Siddhasana – Accomplished Pose
This pose is claimed as the best for pranayama, meditation, and realization. It is also said to bring powers or siddhis to the yogi who practices it daily for 12 years. Siddhis are not to be used from a will directed by ego but if they are experienced as divine phenomenon they are fine. Draw one heel inwards and right to the perineum. Draw the second inwards and over the genitals, stacking the ankles on top of one another and placing the toes between calf and thigh. The backs of both heels should be on the midsagittal plane. There are claims that performed properly this pose helps control sexual energy, and those that also say it can cause male impotence. This can be caused primarily by the lower heel traumatizing the arteries responsible for dilating during erection. This makes the earnest practice of siddhasana better for celibates. If you still want to explore the pose without this danger and are able to achieve it, try it with modest elevation of about one inch for the hips and you will find everything much nicer yet still subtly subduing.
Padmasana – Lotus Pose
This is the most stable of the meditation asana. Place the feet on the upper thigh of the opposite leg with the knees close to or touching the floor. The legs are essentially locked into place and this is what makes it possible to use this arrangement in many other poses as well as providing the unparalleled steadiness of this pose. Be especially mindful of the knees when learning padmasana. Do not force you’re feet into the position. With this and the other classical meditation poses keep your arms lightly extended to your knees with the palms up to steady the spine even further. Use the Jnana mudra with the tip of the thumb and index finger touching and the other three fingers extended straight, touching side by side.
Mula Bandha in Meditation
Mula bandha is used to govern the energy in the body during meditation. It is essentially the fail safe for concentration techniques and can be used as the technique itself. In each of these poses for meditation it will have a slightly different dynamic. The more spread apart the space of the perineum the more consciously you will have to focus to maintain it. It is almost naturally occurring in the propped version of Vajrasana and Siddhasana, with the pressure of the heel stimulating the PC muscles.

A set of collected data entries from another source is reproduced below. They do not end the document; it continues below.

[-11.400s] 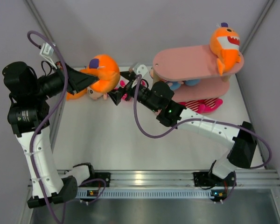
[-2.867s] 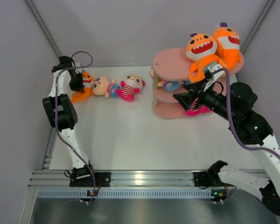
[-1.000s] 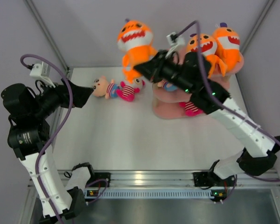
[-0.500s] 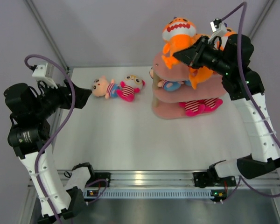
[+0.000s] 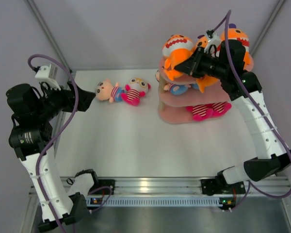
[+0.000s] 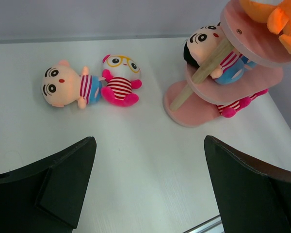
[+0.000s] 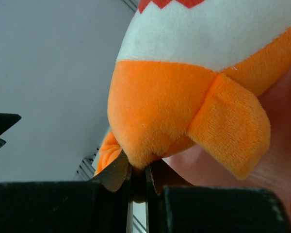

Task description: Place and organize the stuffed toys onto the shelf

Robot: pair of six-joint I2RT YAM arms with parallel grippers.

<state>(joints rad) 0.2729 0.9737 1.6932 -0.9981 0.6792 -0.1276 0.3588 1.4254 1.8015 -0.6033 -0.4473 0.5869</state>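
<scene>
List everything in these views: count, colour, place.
Shark plushes: three, orange, shelf's top tier.
Table dolls: two, one striped-and-blue, one pink, lying side by side, far left.
Shelf dolls: two, one blue on the middle tier, one pink-striped on the bottom.
Shelf: one, pink, far right.
Table: one, white.
Left gripper: black, open, empty.
Right gripper: black, shut on the leftmost shark plush.

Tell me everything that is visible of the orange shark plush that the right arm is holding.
The orange shark plush looks like soft fleece, with white belly, red mouth, white teeth and stubby fins. It stands upright over the left end of the pink three-tier shelf's top board. The right arm's shut fingers pinch its lower edge.
</scene>
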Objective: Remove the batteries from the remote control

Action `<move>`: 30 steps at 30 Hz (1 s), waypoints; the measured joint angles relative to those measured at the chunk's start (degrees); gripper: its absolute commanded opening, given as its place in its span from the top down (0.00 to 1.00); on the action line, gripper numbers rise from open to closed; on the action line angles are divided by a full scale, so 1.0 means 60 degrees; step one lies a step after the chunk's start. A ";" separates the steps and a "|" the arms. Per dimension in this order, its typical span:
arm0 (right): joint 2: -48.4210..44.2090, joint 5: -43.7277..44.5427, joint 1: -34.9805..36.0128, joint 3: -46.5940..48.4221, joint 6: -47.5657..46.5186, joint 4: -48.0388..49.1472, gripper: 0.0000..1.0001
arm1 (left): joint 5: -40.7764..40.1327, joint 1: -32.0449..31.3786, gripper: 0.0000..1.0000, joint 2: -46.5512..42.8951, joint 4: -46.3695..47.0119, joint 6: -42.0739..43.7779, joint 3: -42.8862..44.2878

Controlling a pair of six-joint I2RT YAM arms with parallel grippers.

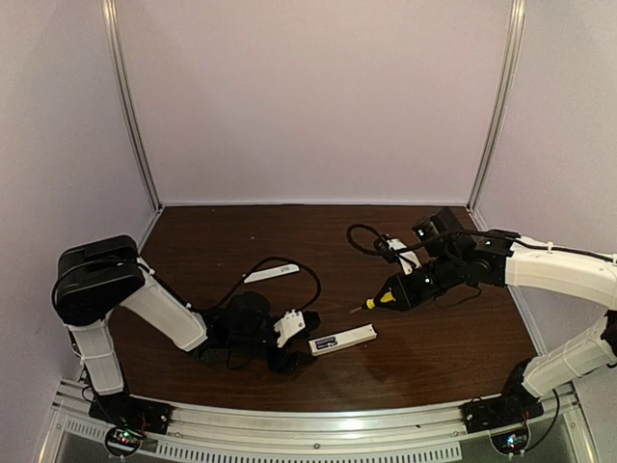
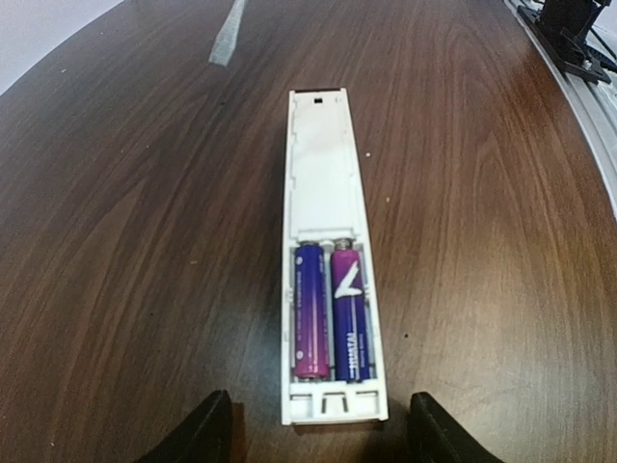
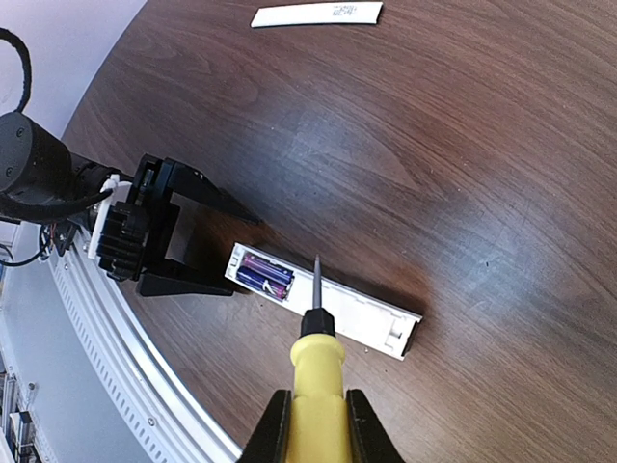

It is advised for most practitioners to come to meditation after a full practice of asana and pranayama that gives the energy, alertness, and physical comfort needed to stay focused. Those who can be fresh and focused enough to meditate without preparatory practices may do so but will most likely still benefit from preparing with at least kriya and pranayama. I also recommend unplanned meditations whenever conditions are right.